William Greider's 1987 book "Secrets of the Temple: How the Federal Reserve Runs the Country" is a must-read on the history of the Fed, and especially the making of economic policy in the 70s and 80s.

http://www.amazon.com/Secrets-Temple-Federal-Reserve-Country/dp/0671675567/ref=pd_bbs_sr_1?ie=UTF8&s=books&qid=1231009674&sr=8-1

[I should add that if you want a more conspiratorial view of the Fed's history, read The Creature from Jekyll Island: A Second Look at the Federal Reserve by G. Edward Griffin]

Some excerpts:

“Above all, money was a function of faith. It required an implicit and universal social consent that was indeed mysterious. To create money and use it, each one must believe and everyone must believe. Only then did worthless pieces of paper take on value. When a society lost faith in money, it was implicitly losing faith in itself. In the advanced economies of Western capitalist nations, this fundamental social bond had been managed for several centuries by ordinary mortals, working in institutions devoid of religious trappings…

The money process, nonetheless, still required a deep, unacknowledged act of faith, so mysterious that it could easily be confused with divine powers…The mind confers real value and elaborate power on these mere scraps of paper. It infuses money with potent psychological meanings, a surrogate for mortal anxieties and yearnings that lie deep and unexpressed in everyone…The Federal Reserve, quite literally, protected money’s illusions…This shared illusion was as old as stone coins and wampum, a power universally conferred by every society in history on any object that was ever regarded as money – seashells, dogs’ teeth, tobacco, whiskey, cattle, the shiny minerals called silver and cold, even paper, even numbers in an account book…At each stage of history one could see money retreating from concrete reality…

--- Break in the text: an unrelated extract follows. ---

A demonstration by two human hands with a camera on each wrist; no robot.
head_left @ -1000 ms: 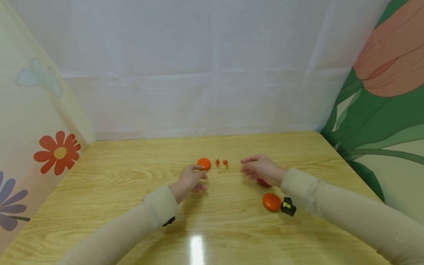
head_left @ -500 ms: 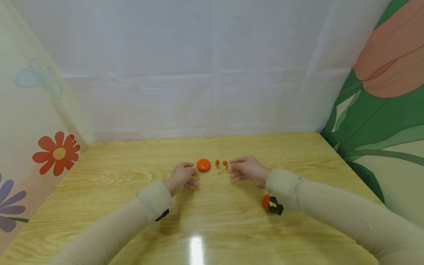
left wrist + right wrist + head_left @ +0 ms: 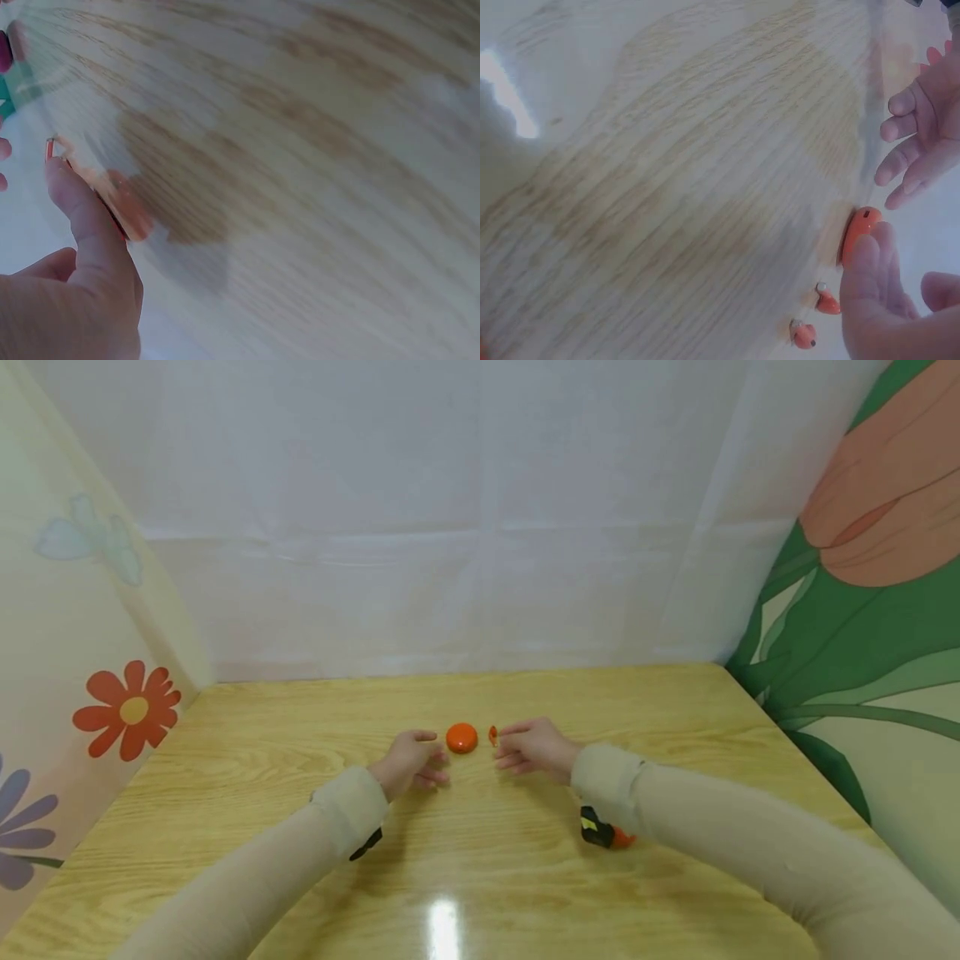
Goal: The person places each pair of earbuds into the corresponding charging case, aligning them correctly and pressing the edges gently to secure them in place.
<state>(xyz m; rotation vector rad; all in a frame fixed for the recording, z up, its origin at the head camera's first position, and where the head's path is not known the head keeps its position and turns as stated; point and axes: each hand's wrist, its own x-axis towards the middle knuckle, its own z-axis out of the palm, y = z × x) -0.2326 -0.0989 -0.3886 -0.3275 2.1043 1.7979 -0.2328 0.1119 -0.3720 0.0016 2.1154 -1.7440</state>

The money illusion was transferred to a new object with the rise of demand deposits, better known as checking accounts. Instead of currency, the paper money created by banks, people hesitantly came to accept that money also existed simply as an account in the bank’s ledger, redeemable by personal drafts or checks…It took generations for the public to overcome its natural distrust of checks, but by 1900 most people were persuaded…The nationalization of currency issuance, completed with the creation of the Federal Reserve in 1913, simply continued this arrangement. A new dimension of trust had added to the illusion. Finally, the last prop for the money illusion was kicked away in this century: the gold standard was abandoned…Next the money itself disappears. Money becomes truly invisible…As computer technology advances and money terminals are placed in every outlet of commerce, the plastic cards will displace both checks and currency as the medium of exchange."

"Richard Syron, a vice president of the Boston Fed who served for a time as special assistant to [Paul] Volcker, suggested that the institutional temperament and structure of the Federal Reserve System most resembled the Catholic Church, in which he had been raised.: ‘The System is just like the Church. That’s probably why I feel so comfortable with it. It’s got a pope, the chairman; and a college of cardinals, the governors and bank presidents; and a curia, the senior staff. The equivalent of the laity is the commercial banks…We even have different orders of religious thought like Jesuits and Franciscans and Dominicans only we call them pragmatists and monetarists and neo-Keynesians.’

“The Federal Open Market Committee met to deliberate on the money supply eight to ten times a year, but its decisions were made in secrecy…Internal reports and memos, the economic analysis that supported the decisions, were kept confidential for five years. A full transcript of the committee deliberations was never available, because it was no longer kept. The FOMC used to make a transcript of its deliberations available to the public after the five-year waiting period, but even that historic record was discontinued in the mid-1970s. When Congress was enacting the Freedom of Information Act, Federal Reserve Chairman Arthur Burns decided to abolish the full transcript, lest litigation force it into public view prematurely and embarrass Fed officials. No other agency of government, not even the Central Intelligence Agency, enjoyed such privacy.”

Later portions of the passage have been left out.